Section 401(a)(2) generally requires a trust instrument forming part of a pension, profit sharing or stock bonus plan to prohibit the diversion of corpus or income for purposes other than the exclusive benefit of employees or their beneficiaries. Section 403(c)(1) of the Employee Retirement Income Security Act of 1974 (ERISA), Public Law 93-406 (88 Stat. 829), contains a parallel rule that prohibits the assets of a plan from inuring to the benefit of any employer and that requires the plan assets be held for the exclusive purposes of providing benefits to plan participants and their beneficiaries and defraying reasonable expenses of administering the plan. Under these rules, employer contributions to qualified plans were generally not refundable. However, a contribution made due to a mistake of Start Printed Page 47693fact was permitted to be returned to the employer within one year after the date of the contribution.

The Multiemployer Pension Plan Amendments Act of 1980 (Public Law 96-364, 410(b) (94 Stat. 1208,1308)) amended section 401(a)(2) of the Internal Revenue Code to reflect Congressional concern that the requirements of prior law for the return of an employer contribution were too narrow in the multiemployer context.

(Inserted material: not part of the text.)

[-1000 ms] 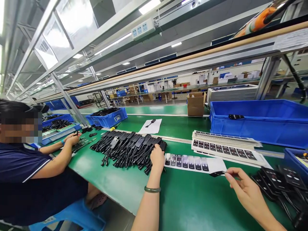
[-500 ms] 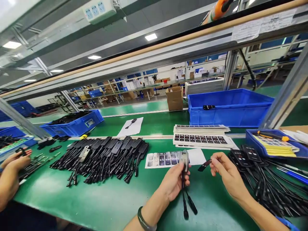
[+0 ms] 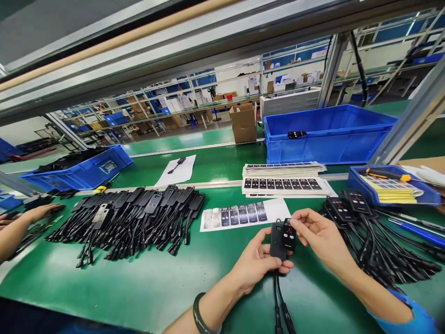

Under section 401(a)(2), as amended, a contribution made to a multiemployer plan due to a mistake of fact or law may be returned within six months after the date that the plan administrator determines that it was made in error. Section 401(a)(2) was also amended by MPPAA to permit the return of any withdrawal liability payment determined to be an overpayment made due to a mistake of fact or law within six months after that determination.

The effective date of section 410(b) of MPPAA was January 1, 1975, except that in the case of any determination by a plan administrator made before September 26, 1980 (the date of enactment), that a past contribution was made by of mistake of fact or law was deemed to have been made on the date of enactment. Accordingly, the period of time for refund of these contributions was 6 months from the date of enactment.

The IRS published a notice of proposed rulemaking (EE-133-80) in the Federal Register on March 11, 1983, (48 FR 10374) to amend the Income Tax Regulations (26 CFR part 1) under section 401(a)(2) of the Internal Revenue Code of 1954 (Code). At that time, the public was invited to comment in writing, or to make a request for public hearing, upon issues addressed in the proposals. Eight comments were received, but no public hearing was requested.

The proposed amendment to the regulations would have been numbered § 1.401(a)-3. However, in the intervening period of time the IRS has changed its system of numbering regulations to more closely align the regulation number to the number of the underlying Code section. Accordingly, the regulations are being finalized as § 1.401(a)(2)-1.

After consideration of all comments, the proposed provisions are revised and adopted as final regulations under this Treasury decision.

Explanation of Provisions

In general, the final regulations follow the proposed regulations with minor changes described below.

1. Amount to be refunded. Several comments concerned the amount to be refunded to the employer when a determination of mistake is made by the plan administrator. Questions were raised relating to the earnings and losses attributable to the excess contribution or overpayment of withdrawal liability, and the Pension Benefit Guaranty Corporation rules regarding the refund of overpayments of withdrawal liability.

These final regulations provide a narrow exception to the general rule that trust assets not be used for, or diverted to, purposes other than the exclusive benefit of employees. That the employer may, under limited circumstances, receive a refund of a mistaken contribution does not detract from the primary purpose of ERISA to protect individual pension rights and maintain the solvency and integrity of pension funds.

In general, any earnings attributable to an excess contribution shall not be returned to the employer, and any losses attributable to an excess contribution must reduce the amount to be returned to the employer. As a further limitation on the return of contributions, the final regulations provide that a refund of an excess contribution must in no event reduce a participant's account balance in a defined contribution plan to an amount less than that amount which would properly have been in that participant's account had no mistake occurred.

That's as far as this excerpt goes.